New Research Debunks One of the Oldest Myths About Marijuana

Reefer Madness was just that: madness.

It may be nearly 80 years old, but for many Americans Reefer Madness is still terrifying.

Before it became a cult classic, the 1936 anti-drug propaganda flick stands as one of the biggest morality tales in the history of cinema. In the film, all-American high school students Bill Harper and Jimmy Lane have their lives ruined by a single doobie, descending into a mad spiral of murder, attempted rape, and insanity, all in the throes of marijuana addiction. The film’s message and rhetoric remain at the core of moral arguments against marijuana legalization to this day. (The anti-pot argument is best captured by the shrill pleas of Simpsons character Helen Lovejoy: “Won’t someone please think of the children!”)

As it turns out, the kids are going to be all right: According to a new comprehensive analysis, legalizing medical marijuana does not result in a corresponding increase in consumption among teens.

The study, conducted by researchers at the Columbia University Medical Center and published in the Lancet, covers 24 years of surveys on drug and alcohol consumption and included more than one million adolescent Americans in eighth, 10th, and 12th grade across 48 states. While the researchers found that overall marijuana consumption grew in states that passed medical marijuana laws before 2014, there was no significantly disproportionate uptick in consumption among young people.

(Chart: The Lancet)

Legalizing medical marijuana does not result in a corresponding increase in consumption among teens.

The Lancet study confirms recent research published in the Journal of Adolescent Health last year, which examined 20 years of data on some 11 million American students from the Centers for Disease Control and Prevention’s Youth Risk Behavior Surveillance System. While some 21 percent of students reported using marijuana at some point in the previous 30 days, the researchers found that “there were no statistically significant differences in marijuana use before and after policy change for any state pairing.” In fact, despite a significant rise in usage in the early 1990s, marijuana consumption has remained relatively stable among teens.
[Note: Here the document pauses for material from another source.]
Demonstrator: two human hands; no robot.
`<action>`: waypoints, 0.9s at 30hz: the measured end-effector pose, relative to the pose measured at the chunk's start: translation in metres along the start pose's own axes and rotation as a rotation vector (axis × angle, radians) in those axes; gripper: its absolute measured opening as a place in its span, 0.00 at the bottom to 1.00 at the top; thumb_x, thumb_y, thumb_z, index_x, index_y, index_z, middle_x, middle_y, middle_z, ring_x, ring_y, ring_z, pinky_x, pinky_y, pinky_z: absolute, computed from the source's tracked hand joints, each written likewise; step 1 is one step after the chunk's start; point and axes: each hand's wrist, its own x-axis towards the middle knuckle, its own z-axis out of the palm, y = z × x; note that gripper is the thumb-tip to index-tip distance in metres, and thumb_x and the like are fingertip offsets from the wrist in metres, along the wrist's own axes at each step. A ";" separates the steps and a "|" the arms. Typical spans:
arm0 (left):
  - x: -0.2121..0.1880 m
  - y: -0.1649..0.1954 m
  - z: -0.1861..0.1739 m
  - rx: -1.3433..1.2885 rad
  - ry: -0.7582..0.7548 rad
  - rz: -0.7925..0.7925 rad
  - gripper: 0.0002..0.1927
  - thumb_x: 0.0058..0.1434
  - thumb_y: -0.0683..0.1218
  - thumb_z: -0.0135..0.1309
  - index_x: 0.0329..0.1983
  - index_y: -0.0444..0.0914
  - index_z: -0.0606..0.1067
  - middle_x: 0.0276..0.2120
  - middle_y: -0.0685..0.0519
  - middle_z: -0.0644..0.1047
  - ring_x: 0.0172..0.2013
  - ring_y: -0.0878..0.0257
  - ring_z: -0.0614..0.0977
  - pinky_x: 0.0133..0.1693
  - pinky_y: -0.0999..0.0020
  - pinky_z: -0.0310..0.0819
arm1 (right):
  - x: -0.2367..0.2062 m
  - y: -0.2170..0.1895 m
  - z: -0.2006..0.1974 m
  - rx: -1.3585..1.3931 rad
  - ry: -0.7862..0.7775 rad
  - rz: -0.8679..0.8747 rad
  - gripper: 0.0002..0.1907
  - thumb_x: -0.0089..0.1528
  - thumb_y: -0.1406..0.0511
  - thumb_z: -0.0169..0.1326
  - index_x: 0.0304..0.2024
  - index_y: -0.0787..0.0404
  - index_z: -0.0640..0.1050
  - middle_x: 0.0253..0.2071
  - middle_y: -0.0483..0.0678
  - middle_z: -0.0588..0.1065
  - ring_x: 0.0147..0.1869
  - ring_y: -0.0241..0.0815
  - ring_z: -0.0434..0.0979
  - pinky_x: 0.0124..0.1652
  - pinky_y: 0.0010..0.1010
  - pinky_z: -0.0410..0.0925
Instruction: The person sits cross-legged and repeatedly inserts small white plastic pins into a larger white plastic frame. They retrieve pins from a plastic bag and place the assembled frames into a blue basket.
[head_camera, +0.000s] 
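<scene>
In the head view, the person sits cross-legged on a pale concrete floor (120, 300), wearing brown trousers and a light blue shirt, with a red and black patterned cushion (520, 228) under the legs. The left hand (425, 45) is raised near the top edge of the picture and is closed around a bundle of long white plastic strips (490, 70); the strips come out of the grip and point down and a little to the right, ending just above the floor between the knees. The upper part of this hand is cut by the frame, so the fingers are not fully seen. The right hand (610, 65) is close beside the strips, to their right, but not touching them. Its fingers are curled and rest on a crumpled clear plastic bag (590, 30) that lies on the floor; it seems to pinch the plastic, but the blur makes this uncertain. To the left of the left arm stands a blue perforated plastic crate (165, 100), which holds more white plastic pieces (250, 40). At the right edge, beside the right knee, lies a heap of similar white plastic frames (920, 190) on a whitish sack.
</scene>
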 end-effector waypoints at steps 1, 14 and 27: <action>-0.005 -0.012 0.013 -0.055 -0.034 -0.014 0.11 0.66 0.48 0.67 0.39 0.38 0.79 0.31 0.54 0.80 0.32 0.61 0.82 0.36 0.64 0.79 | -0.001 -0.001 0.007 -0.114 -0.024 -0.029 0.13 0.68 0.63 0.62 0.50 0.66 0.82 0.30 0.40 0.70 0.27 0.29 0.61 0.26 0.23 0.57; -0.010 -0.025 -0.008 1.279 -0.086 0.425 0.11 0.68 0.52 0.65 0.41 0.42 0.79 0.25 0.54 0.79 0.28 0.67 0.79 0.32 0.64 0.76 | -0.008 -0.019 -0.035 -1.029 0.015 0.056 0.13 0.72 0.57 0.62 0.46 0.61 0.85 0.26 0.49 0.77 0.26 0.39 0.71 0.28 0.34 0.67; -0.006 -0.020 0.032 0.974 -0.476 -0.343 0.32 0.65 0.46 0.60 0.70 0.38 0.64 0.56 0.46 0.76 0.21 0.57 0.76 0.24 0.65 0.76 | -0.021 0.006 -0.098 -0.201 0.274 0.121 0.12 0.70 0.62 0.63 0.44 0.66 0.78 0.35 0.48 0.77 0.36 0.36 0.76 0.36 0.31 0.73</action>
(Chart: Jared Keller/YRBSS)

But what about states like Colorado and Washington, which have legalized marijuana for recreational, rather than medical, consumption? Data from the Monitoring the Future survey—the same data source used in the Lancet study—actually shows a gradual decline in consumption among eighth, 10th, and 12th graders in those states. This chart from the Washington Post shows that teen pot use among 12th grades in particular fell in 2014, despite rising in full-on legalization across the country:

(Chart: The Washington Post)

Why is this happening? As it turns out, today’s teens are sort of square compared to their hard-partying parents. The same study that showed a decline in marijuana consumption in 2014 also found a sharp drop in overall substance abuse, including alcohol and cigarettes, among today’s high-schoolers. In fact, marijuana is the only substance to show a significant uptick in consumption over the past 20 years—which isn’t necessarily a bad thing, considering that weed is way, way safer than both alcohol and cigarettes.

(Chart: The Washington Post)

This preponderance of data pokes a hole in a central argument against legalization as old as the Nixon administration, which says that relaxing regulations on marijuana will “send the wrong message” to America’s youth and lead to an explosion of usage among teens. But with cigarette and alcohol use at their lowest point since the National Institute on Drug Abuse began collecting data in 1975, and marijuana use statistically unaffected by legalization, it looks like the moral scaremongering of Reefer Madness may remain just that: madness.